MoMo also had a play with the RAM.
Also a 2GB 800MHz RAM Module worked: Kingston KTH-ZD8000B/2G 200pin 1.8v SODIMM DDR2. This Kingston memory is listed as a 667MHz part,(CL-5), but the module having the Hynix chip parts seem to be CL-6 and runs at 800MHz. The CPUz program shows the memory bus speed as 400MHz for the Hynix CL-6 part and 300MHz for the module fitted with CL-5 chips.
The Hynix chip part numbers to look for on the module are ... HY5PS1G831C-FP-S6 (The 'FP-S6' shows under the other numbers on that chip) Luckily the part# on each separate chip shows thru the closed module package in one end of the plastic enclosure not covered by the module number sticker label.
The above comment obviously applies to the case where you're buying new RAM in a computer store. With eBay it will depend on the photography of the seller or how cooperative they are.
He has also been eyeing up the pads on the board adjacent to the existing SO-DIMM socket..
If I'm able to add that second RAM module socket to the area a trace pattern exists for it, I'll be able to have Dual-Channel RAM, (total of 4GB) running at 2x 400MHz . Does that mean the full bandwidth of 800MHz HyperTransport speed will be realized?
Somebody in the magicJack Forums had also removed the t5730's circuit board to see what was on the back. It turns out that, for the more adventurous, there is the possibility of fitting a Compact Flash card socket directly to the back of the t5730's circuit board. Also the t5730's metalwork has a cutout to allow access to the socket. You'll need to ensure that you get the right orientation for the socket you use. (I assume the little white dot marks pin 1).
Just in case you're wondering - it certainly is possible. Caleb Mayfield added a Compact Flash socket to a Neoware CA15. A photo of that is on the CA15 page. (But do note that the part number mentioned there has pin 1 at the other end of the socket).
Mofo wanted to have a readily accessible Compact Flash Card fitted to his t5730 but was reluctant to try out his soldering skills fitting a socket to the underside of the mother board.
While looking at the design of the case I noticed that by removing 7 bars in the vent (and bending the surrounding vent) I was able to make a slot for my CF adapter. This could be held in place with two zip ties. (This particular adaptor has two notches for mounting in a different case but no screw holes)
As the slot is not in line with the IDE connector I had to split the IDE cable into many strands so that it was flexible enough to move the CF card adapter sideways.
To be safe I used some tape round the opening I cut and insulated the bottom of the CF adaptor.

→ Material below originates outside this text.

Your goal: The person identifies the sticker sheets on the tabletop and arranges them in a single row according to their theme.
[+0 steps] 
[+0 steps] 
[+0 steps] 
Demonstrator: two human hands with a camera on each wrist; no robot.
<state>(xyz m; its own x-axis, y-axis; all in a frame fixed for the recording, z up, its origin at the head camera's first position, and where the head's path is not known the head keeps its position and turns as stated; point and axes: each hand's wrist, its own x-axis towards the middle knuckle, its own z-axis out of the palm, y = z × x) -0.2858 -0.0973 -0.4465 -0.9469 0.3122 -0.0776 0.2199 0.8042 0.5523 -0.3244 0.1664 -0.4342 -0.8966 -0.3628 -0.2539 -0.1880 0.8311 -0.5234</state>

Lastly I removed one plastic guide from the 'PCI' socket (which I decided I would never use).
I was very impressed with how well it ended up. For a relatively quick and 'almost' clean job, without the need to solder, I found it to be well worth the price of losing some room in the secure USB socket bay. (You can still use one long dongle and one short dongle - small bluetooth and wifi adaptors do exist)
Liviu also added an SSD...
The photograph shows a 32GB PATA SSD that I got off eBay for $45 (CAD). After windows 7 installation (ultimate x64) I have about 18.3GB free out of 29.4GB.

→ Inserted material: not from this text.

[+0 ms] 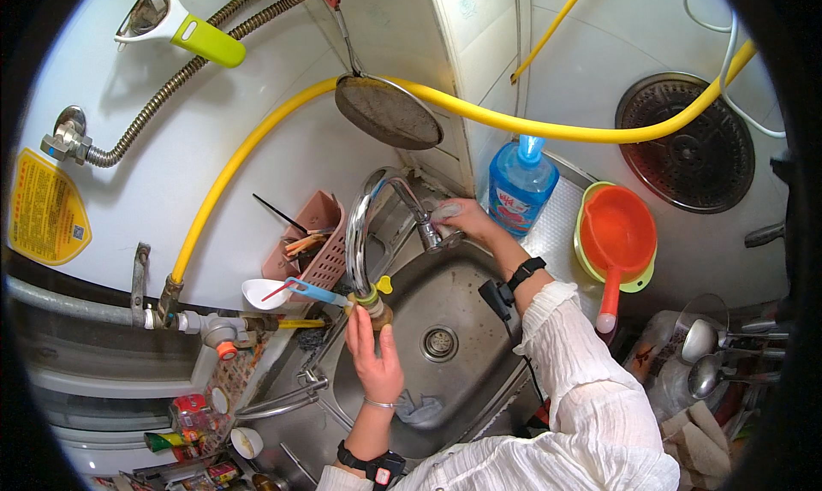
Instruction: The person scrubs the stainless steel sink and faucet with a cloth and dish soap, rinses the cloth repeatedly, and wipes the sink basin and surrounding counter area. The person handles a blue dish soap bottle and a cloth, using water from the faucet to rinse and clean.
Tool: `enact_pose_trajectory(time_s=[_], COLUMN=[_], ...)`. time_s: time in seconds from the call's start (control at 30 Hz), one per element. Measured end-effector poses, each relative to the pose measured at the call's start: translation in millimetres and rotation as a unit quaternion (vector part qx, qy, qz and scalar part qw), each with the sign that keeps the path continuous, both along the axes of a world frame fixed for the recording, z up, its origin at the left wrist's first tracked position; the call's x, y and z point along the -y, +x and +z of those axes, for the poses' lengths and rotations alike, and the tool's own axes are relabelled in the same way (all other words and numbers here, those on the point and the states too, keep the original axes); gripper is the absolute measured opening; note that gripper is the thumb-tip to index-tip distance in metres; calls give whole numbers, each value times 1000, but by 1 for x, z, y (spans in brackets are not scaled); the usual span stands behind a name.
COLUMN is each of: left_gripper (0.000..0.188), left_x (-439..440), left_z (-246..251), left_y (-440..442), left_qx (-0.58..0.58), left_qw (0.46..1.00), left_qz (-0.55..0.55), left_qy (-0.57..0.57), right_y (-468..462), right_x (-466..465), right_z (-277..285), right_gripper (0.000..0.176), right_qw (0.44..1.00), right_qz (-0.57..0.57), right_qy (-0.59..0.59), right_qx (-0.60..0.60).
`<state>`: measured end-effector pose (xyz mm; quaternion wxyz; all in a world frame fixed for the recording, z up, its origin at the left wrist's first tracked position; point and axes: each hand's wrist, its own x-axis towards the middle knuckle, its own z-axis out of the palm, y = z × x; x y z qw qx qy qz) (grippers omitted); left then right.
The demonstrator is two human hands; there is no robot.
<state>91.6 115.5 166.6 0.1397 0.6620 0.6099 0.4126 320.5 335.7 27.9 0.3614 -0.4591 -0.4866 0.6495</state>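
Observation:
My left hand [377, 361] is raised over the sink, its fingertips at the spout end of the curved chrome faucet [357, 240], where a nozzle with a yellow-green clamp [367, 296] is fitted. Whether the fingers grip the nozzle is unclear. My right hand [465, 216] is at the faucet's base beside the metal lever [449, 239], with something greyish and translucent [447, 212] at its fingers. Below both hands lies the stainless steel sink [475, 311] with its drain strainer [440, 343]. A crumpled grey cloth or bag [419, 409] rests near the basin's lower edge.
A blue detergent bottle [521, 186] stands right of my right hand, near an orange ladle [620, 228] in a green strainer [585, 260]. A pink utensil basket [327, 263] is left of the faucet. A round sieve [388, 113] hangs above by a yellow hose [488, 115]. Metal ladles [706, 372] lie right.

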Motion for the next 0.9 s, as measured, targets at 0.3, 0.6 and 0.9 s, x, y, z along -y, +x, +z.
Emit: enact_pose_trajectory(time_s=[0.3, 0.6, 0.9], left_gripper=[50, 50, 51], left_x=[1, 0, 0], left_z=[2, -1, -6], left_y=[-5, -5, -2], left_qx=[-12, -4, 3], left_qw=[1000, 1000, 1000], left_qz=[-8, -13, 0], left_qy=[-9, -2, 2], right_y=[-31, -26, -35], right_x=[31, 34, -19], right_z=[-13, -17, -29], right_gripper=[59, 54, 41], right_qw=[854, 863, 885], right_qz=[-277, -191, -129], right_qy=[280, 353, 344], right_qx=[340, 306, 286])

HP's specification for the t5730 does say:
Optional Expansion Module with PCI and PCI Express x1 for installing a wide range of devices
MoMo has been looking at this as well.
I was originally also planning on installing a better Graphics card, (PCIe x16), and modified my T5730 to accept another power pack, (16 amp - 192 watts), Molex 4-pin connector, but it turned-out the T5730 PCIe socket, even though using a standard type x16 configuration socket, isn't wired as the standard PCIe x16 should be.

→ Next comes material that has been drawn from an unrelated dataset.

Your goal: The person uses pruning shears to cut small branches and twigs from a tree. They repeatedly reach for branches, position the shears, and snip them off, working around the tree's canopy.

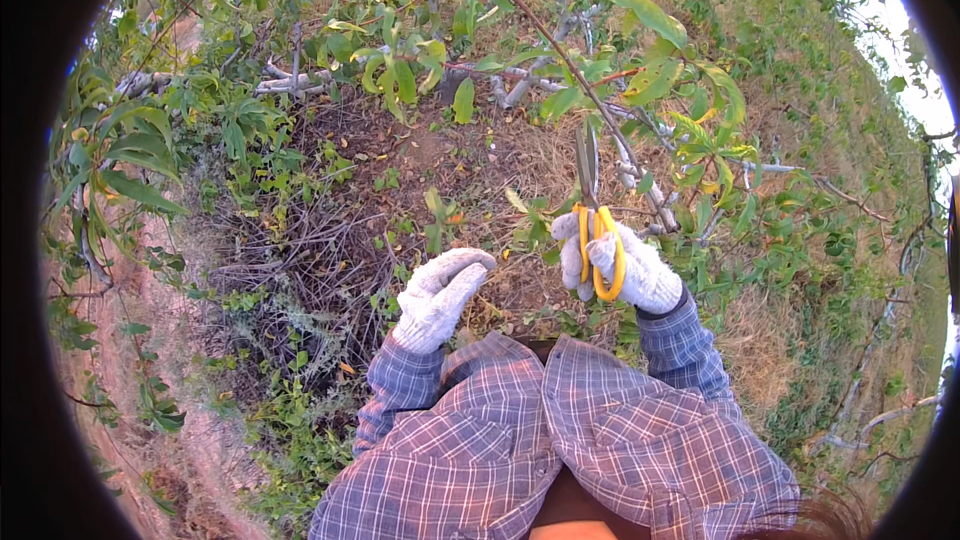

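Note:
My right hand (637, 262), in a whitish knit glove, grips a pair of scissors (601, 247) by the yellow handles. The metal blades point away from me and lie almost together, just left of a slanting brown branch (574, 67). Yellowing leaves (652, 79) hang from twigs beyond that branch. To the left, my left hand (442, 296) wears a matching glove, thumb drawn against the fingers, and nothing shows between them. It is held above the ground in front of my plaid shirt, apart from the scissors.
A heap of dry twigs (315, 262) lies on the ground at left. Pale limbs (296, 82) cross the far side, and a cut stub (664, 214) stands close to my right hand. Leafy shoots (135, 157) hang at the left rim. Dry grass (765, 337) grows at right.

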Action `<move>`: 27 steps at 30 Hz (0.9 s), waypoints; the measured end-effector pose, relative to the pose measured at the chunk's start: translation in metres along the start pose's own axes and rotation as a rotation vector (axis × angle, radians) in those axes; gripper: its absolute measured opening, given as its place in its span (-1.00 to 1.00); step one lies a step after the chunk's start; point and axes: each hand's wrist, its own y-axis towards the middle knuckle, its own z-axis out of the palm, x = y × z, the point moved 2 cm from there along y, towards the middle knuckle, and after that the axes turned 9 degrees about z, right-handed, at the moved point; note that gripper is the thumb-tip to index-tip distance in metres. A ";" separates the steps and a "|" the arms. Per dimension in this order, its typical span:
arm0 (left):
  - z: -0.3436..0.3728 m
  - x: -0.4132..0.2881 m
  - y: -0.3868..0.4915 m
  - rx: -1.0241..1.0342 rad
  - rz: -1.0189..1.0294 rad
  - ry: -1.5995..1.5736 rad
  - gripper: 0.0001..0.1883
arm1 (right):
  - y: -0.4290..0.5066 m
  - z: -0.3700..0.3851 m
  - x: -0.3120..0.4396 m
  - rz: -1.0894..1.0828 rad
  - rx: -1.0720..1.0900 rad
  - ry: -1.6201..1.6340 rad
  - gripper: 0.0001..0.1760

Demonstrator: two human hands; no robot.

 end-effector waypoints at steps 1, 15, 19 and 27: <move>0.000 0.000 0.000 0.009 0.009 0.012 -0.81 | 0.003 -0.002 0.003 -0.006 -0.034 -0.025 -0.42; 0.011 0.001 -0.006 -0.009 -0.028 0.019 -0.80 | 0.027 -0.021 0.022 -0.042 -0.363 -0.128 -0.66; 0.011 0.001 -0.006 -0.020 -0.038 0.003 -0.79 | 0.028 -0.021 0.016 0.032 -0.460 -0.168 -0.67; -0.002 -0.005 0.002 -0.163 0.080 0.017 -0.83 | 0.016 -0.003 -0.011 0.088 -0.148 -0.009 -0.56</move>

So, I'm also hoping if anyone of your readers see this new update, may know where to get the schematic diagram of the main board to the T5730.
I was going to design a new custom riser-card, to rewire the socket on the T5730, thru the new riser, so it's as close to a standard PCIe pin-out as possible. To create whatever PCIe wiring was available on the circuit, higher than x1. This part of the Mod will have to wait, however, until more info of the main-board design becomes available.